1. I cannot understand "phagocytic index" clearly. 

1-1. "Phagocytic index" in vivo is "normalized to the astrocyte volume". How is "the astrocyte volume" calculated? 

1-2. Is calculation of "phagocytic index" same or different between in vivo and OBSCs? 

1-3. The number/density of astrocytes may increase developmentally. In addition, the number/density of astrocytes may increase owing to gliosis in OBSCs. Is "phagocytic index" affected by these changes in the number/density of astrocytes? 

 

2. The authors showed the temporal changes in the amount of astrocyte-mediated synapse elimination in vivo and in OBSCs.
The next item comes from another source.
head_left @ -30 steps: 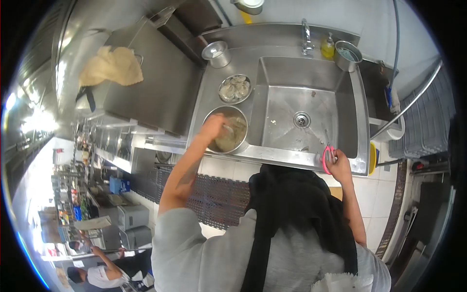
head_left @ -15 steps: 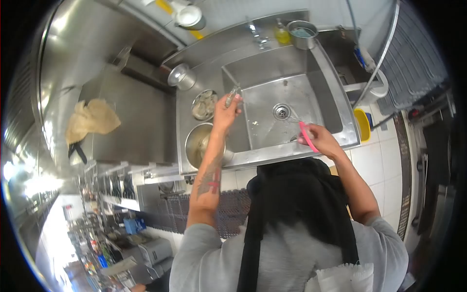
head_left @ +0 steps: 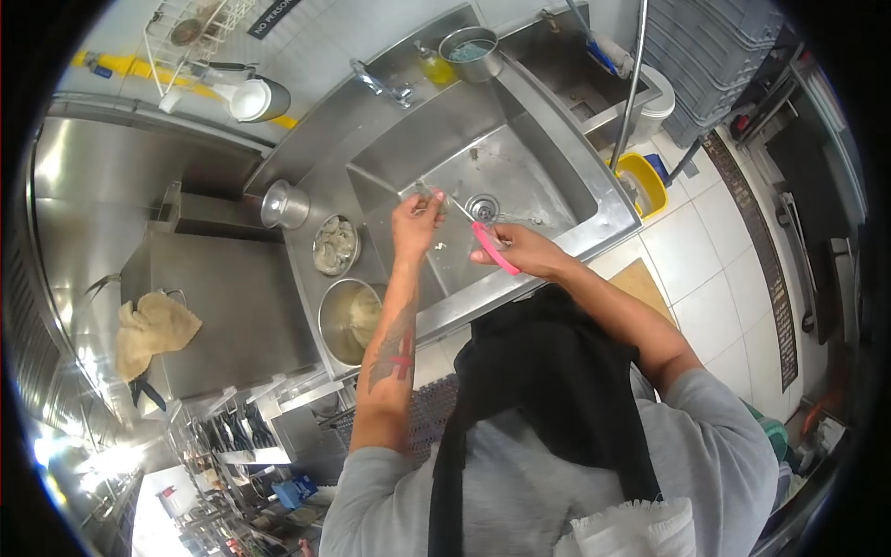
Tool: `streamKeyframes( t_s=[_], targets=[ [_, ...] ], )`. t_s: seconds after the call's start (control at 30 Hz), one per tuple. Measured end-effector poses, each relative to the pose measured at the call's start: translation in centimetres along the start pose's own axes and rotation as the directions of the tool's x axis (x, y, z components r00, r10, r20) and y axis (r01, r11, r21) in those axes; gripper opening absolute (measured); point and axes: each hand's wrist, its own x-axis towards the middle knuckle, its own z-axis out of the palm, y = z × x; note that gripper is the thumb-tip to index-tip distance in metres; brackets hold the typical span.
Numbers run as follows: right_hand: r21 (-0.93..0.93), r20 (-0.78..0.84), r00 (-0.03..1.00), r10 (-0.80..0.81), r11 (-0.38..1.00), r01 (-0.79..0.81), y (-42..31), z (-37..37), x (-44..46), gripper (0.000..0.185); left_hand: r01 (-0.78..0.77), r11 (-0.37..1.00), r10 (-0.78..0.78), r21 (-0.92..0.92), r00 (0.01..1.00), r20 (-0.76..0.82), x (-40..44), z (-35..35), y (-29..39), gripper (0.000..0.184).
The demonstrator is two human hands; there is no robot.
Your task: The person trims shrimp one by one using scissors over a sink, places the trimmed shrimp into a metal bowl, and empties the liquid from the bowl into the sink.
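Fingers of my left hand (head_left: pixel 415 226) are drawn together in a pinch, and between the tips there's a small greyish piece (head_left: pixel 424 189), held up over the sink (head_left: pixel 534 172), too blurred to make out fully. In comes my right hand (head_left: pixel 527 251), fingers curled around the pink-handled scissors (head_left: pixel 490 243), blades pointing at that piece, right up close! Whether the blades are parted or touching it, I cannot tell.

Below and just right of the blades sits the drain (head_left: pixel 483 209), with pale scraps on the sink floor. Over to the left, on the ledge, a round metal dish (head_left: pixel 357 243) carries a heap of pale, glossy pieces (head_left: pixel 334 246). Next to it, nearer my body, stands the big metal bowl (head_left: pixel 330 320), cloudy stuff inside, its edge partly behind my left forearm. A silver pot (head_left: pixel 285 204) stands beyond the dish, and at the back, the faucet (head_left: pixel 380 84) and a yellow soap bottle (head_left: pixel 433 67).
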Motion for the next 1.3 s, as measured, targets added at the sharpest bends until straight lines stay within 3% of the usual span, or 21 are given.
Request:
streamKeyframes(
  t_s=[0.13, 0.37, 0.47, 0.53, 0.57, 0.63, 0.77, 0.83, 0.97, 1.03, 1.17, 1.23, 1.3],
  targets=[
    [-0.248, -0.014, 1.000, 0.027, 0.968, -0.029, -2.3, -0.5, -0.4, 0.074, -0.090, 0.993, 0.094, -0.077, 0.994, 0.048, -0.3, 0.0, -0.4, 0.018],
    [-0.229, 0.018, 1.000, -0.017, 0.973, 0.021, -1.7, -0.3, 0.1, 0.072, -0.119, 0.988, 0.129, -0.100, 0.987, 0.098, -1.3, -0.6, -0.1, 0.015],
    [-0.186, 0.011, 1.000, -0.006, 0.983, 0.008, -1.7, 0.0, 0.2, 0.069, -0.137, 0.990, 0.139, -0.026, 0.985, 0.104, -1.7, -0.9, 0.0, 0.016],
    [-0.192, 0.025, 1.000, 0.010, 0.981, -0.005, -2.7, -0.2, -0.2, 0.066, -0.196, 0.918, 0.169, 0.346, 0.980, 0.108, -2.5, -1.2, 1.4, 0.017],
    [-0.190, 0.023, 1.000, 0.014, 0.982, -0.010, -2.7, -0.3, -0.1, 0.066, -0.195, 0.918, 0.166, 0.345, 0.980, 0.112, -2.7, -1.3, 2.0, 0.017],
    [-0.257, 0.064, 0.997, 0.052, 0.966, -0.034, -2.4, -0.8, 0.2, 0.065, -0.388, 0.747, 0.346, 0.539, 0.920, 0.183, -3.1, -1.4, 2.5, 0.020],
    [-0.044, 0.103, 0.994, 0.033, 0.999, -0.029, 0.5, -1.0, 1.4, 0.074, -0.371, 0.801, 0.340, 0.470, 0.928, 0.154, -3.2, -1.4, 2.4, 0.023],
    [-0.323, -0.173, 0.983, -0.066, 0.946, 0.006, -0.5, -0.9, -0.1, 0.078, -0.177, 0.857, 0.147, 0.483, 0.984, 0.099, -3.6, -1.4, 3.2, 0.024],
    [-0.412, -0.147, 0.989, -0.024, 0.910, -0.040, -2.4, -0.5, -1.8, 0.080, -0.128, 0.812, 0.117, 0.570, 0.992, 0.056, -3.1, -1.3, 2.1, 0.028],
    [-0.455, -0.103, 0.986, -0.129, 0.888, 0.069, -1.7, 0.1, -1.6, 0.082, -0.168, 0.819, 0.207, 0.549, 0.978, -0.010, -3.5, -0.8, 2.2, 0.027],
    [-0.431, -0.129, 0.987, -0.092, 0.902, 0.028, -1.7, 0.4, -1.3, 0.082, -0.152, 0.816, 0.206, 0.558, 0.978, -0.035, -3.9, 0.0, 2.7, 0.024],
    [-0.414, -0.128, 0.991, -0.033, 0.910, -0.023, -1.7, 0.3, -1.1, 0.077, -0.332, 0.694, 0.385, 0.638, 0.921, 0.061, -3.9, 0.2, 2.3, 0.020],
    [-0.375, -0.119, 0.992, -0.050, 0.927, 0.001, -0.5, 0.2, -0.1, 0.072, -0.334, 0.682, 0.381, 0.650, 0.922, 0.074, -4.0, 0.5, 1.8, 0.019]
  ],
)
However, how are the temporal changes in the amount of the whole (not only "astrocyte-mediated" but also other types of) synapse elimination (synaptophysin+/LAMP1+ spots) in vivo and in OBSCs? 

 

3. Although the temporal changes in synaptophysin expression in vivo are shown in Figure 2, those in OBSCs are not shown in Figure 4. How are the temporal changes in synaptophysin expression in OBSCs? 

 

4. page 14, lines 479-481: The hypothesis of "developmental programmed reset after cutting" by the authors is very interesting but was not proved at all. Is there any evidence for this hypothesis? For example, if brain slices are cut at P0 or P7, do both slices show the same temporal changes in MEGF10 expression and phagocytic index? 

 

Minor:

1. It is better to explain about MEGF10 in a little more detail in Introduction.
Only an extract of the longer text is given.